WHAT IS REQUIRED →
Reproduce the data below word for word.

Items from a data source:
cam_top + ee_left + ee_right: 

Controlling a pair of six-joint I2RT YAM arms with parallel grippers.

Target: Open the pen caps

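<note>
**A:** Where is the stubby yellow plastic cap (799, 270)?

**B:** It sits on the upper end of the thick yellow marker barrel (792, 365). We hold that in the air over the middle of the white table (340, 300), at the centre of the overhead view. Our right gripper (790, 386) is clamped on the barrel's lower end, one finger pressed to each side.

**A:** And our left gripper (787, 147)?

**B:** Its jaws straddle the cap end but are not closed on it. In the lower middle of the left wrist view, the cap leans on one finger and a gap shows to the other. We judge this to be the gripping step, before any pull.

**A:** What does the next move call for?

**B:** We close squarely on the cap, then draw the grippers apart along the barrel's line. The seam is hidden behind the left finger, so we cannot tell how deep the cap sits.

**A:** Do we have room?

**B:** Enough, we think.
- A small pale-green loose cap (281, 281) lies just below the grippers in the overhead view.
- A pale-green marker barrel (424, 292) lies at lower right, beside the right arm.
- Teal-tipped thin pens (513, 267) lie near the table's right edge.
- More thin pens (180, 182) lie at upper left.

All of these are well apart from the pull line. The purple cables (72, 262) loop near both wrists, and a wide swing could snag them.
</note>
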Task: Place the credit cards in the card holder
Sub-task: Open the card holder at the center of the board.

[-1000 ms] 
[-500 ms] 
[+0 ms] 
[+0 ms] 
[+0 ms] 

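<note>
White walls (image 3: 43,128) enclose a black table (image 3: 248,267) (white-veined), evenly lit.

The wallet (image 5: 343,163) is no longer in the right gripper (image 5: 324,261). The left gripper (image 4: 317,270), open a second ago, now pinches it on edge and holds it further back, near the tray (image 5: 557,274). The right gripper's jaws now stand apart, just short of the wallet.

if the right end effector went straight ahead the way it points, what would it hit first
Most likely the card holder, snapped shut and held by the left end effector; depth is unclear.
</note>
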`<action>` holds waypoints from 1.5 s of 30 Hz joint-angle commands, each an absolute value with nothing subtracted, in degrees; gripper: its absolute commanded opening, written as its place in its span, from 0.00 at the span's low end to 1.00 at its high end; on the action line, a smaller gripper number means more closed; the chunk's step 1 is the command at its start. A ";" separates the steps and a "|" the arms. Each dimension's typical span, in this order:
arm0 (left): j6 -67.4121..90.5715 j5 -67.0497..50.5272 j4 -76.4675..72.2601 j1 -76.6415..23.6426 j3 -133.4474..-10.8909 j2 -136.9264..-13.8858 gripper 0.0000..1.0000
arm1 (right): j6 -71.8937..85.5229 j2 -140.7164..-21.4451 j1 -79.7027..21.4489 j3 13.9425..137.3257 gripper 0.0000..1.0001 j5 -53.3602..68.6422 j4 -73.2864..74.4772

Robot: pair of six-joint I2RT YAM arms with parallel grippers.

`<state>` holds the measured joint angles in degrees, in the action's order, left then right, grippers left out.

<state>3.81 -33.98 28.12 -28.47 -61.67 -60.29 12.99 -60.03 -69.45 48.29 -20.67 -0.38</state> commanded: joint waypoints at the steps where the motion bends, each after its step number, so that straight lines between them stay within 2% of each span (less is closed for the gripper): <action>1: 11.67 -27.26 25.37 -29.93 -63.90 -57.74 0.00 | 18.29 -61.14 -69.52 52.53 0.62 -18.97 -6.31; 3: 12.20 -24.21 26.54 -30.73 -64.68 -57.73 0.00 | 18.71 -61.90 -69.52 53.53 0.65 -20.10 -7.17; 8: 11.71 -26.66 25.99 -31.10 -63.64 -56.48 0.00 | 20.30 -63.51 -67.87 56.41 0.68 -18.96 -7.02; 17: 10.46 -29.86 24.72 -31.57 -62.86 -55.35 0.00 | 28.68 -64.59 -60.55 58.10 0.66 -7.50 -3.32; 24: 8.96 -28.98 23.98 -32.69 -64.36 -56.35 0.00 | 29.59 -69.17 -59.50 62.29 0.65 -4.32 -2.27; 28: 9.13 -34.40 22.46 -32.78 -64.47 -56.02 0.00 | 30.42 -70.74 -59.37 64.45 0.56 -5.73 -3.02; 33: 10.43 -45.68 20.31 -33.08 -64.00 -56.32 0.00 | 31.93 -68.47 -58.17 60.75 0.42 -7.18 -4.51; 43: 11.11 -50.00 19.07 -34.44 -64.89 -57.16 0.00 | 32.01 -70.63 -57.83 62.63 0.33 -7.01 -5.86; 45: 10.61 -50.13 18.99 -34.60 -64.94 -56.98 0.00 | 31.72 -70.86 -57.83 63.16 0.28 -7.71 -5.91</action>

OUTPUT BELOW →
cam_top + ee_left + ee_right: 

Controlling a pair of six-joint I2RT YAM arms with parallel grippers.

Target: Open the pen caps

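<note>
**A:** Where is the stubby yellow plastic cap (799, 270)?

**B:** It sits on the upper end of the thick yellow marker barrel (792, 365). We hold that in the air over the middle of the white table (340, 300), at the centre of the overhead view. Our right gripper (790, 386) is clamped on the barrel's lower end, one finger pressed to each side.

**A:** And our left gripper (787, 147)?

**B:** Its jaws straddle the cap end but are not closed on it. In the lower middle of the left wrist view, the cap leans on one finger and a gap shows to the other. We judge this to be the gripping step, before any pull.

**A:** What does the next move call for?

**B:** We close squarely on the cap, then draw the grippers apart along the barrel's line. The seam is hidden behind the left finger, so we cannot tell how deep the cap sits.

**A:** Do we have room?

**B:** Enough, we think.
- A small pale-green loose cap (281, 281) lies just below the grippers in the overhead view.
- A pale-green marker barrel (424, 292) lies at lower right, beside the right arm.
- Teal-tipped thin pens (513, 267) lie near the table's right edge.
- More thin pens (180, 182) lie at upper left.

All of these are well apart from the pull line. The purple cables (72, 262) loop near both wrists, and a wide swing could snag them.
</note>
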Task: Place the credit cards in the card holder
Sub-task: Open the card holder at the center of the board.

[-1000 ms] 
[-500 ms] 
[+0 ms] 
[+0 ms] 
[+0 ms] 

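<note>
White walls (image 3: 43,128) enclose a black table (image 3: 248,267) (white-veined), evenly lit.

The wallet (image 5: 343,163) is no longer in the right gripper (image 5: 324,261). The left gripper (image 4: 317,270), open a second ago, now pinches it on edge and holds it further back, near the tray (image 5: 557,274). The right gripper's jaws now stand apart, just short of the wallet.

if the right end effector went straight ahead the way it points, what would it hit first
Most likely the card holder, snapped shut and held by the left end effector; depth is unclear.
</note>
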`<action>` holds waypoints from 1.5 s of 30 Hz joint-angle commands, each an absolute value with nothing subtracted, in degrees; gripper: its absolute commanded opening, written as its place in its span, from 0.00 at the span's low end to 1.00 at its high end; on the action line, a smaller gripper number means more closed; the chunk's step 1 is the command at its start. A ";" separates the steps and a "|" the arms. Each dimension's typical span, in this order:
arm0 (left): j6 -67.4121..90.5715 j5 -67.0497..50.5272 j4 -76.4675..72.2601 j1 -76.6415..23.6426 j3 -133.4474..-10.8909 j2 -136.9264..-13.8858 gripper 0.0000..1.0000
arm1 (right): j6 -71.8937..85.5229 j2 -140.7164..-21.4451 j1 -79.7027..21.4489 j3 13.9425..137.3257 gripper 0.0000..1.0001 j5 -53.3602..68.6422 j4 -73.2864..74.4772

Robot: pair of six-joint I2RT YAM arms with parallel grippers.

`<state>` holds the measured joint angles in degrees, in the action's order, left then right, grippers left out.

<state>3.81 -33.98 28.12 -28.47 -61.67 -60.29 12.99 -60.03 -69.45 48.29 -20.67 -0.38</state> commanded: joint waypoints at the steps where the motion bends, each after its step number, so that straight lines between them stay within 2% of each span (less is closed for the gripper): <action>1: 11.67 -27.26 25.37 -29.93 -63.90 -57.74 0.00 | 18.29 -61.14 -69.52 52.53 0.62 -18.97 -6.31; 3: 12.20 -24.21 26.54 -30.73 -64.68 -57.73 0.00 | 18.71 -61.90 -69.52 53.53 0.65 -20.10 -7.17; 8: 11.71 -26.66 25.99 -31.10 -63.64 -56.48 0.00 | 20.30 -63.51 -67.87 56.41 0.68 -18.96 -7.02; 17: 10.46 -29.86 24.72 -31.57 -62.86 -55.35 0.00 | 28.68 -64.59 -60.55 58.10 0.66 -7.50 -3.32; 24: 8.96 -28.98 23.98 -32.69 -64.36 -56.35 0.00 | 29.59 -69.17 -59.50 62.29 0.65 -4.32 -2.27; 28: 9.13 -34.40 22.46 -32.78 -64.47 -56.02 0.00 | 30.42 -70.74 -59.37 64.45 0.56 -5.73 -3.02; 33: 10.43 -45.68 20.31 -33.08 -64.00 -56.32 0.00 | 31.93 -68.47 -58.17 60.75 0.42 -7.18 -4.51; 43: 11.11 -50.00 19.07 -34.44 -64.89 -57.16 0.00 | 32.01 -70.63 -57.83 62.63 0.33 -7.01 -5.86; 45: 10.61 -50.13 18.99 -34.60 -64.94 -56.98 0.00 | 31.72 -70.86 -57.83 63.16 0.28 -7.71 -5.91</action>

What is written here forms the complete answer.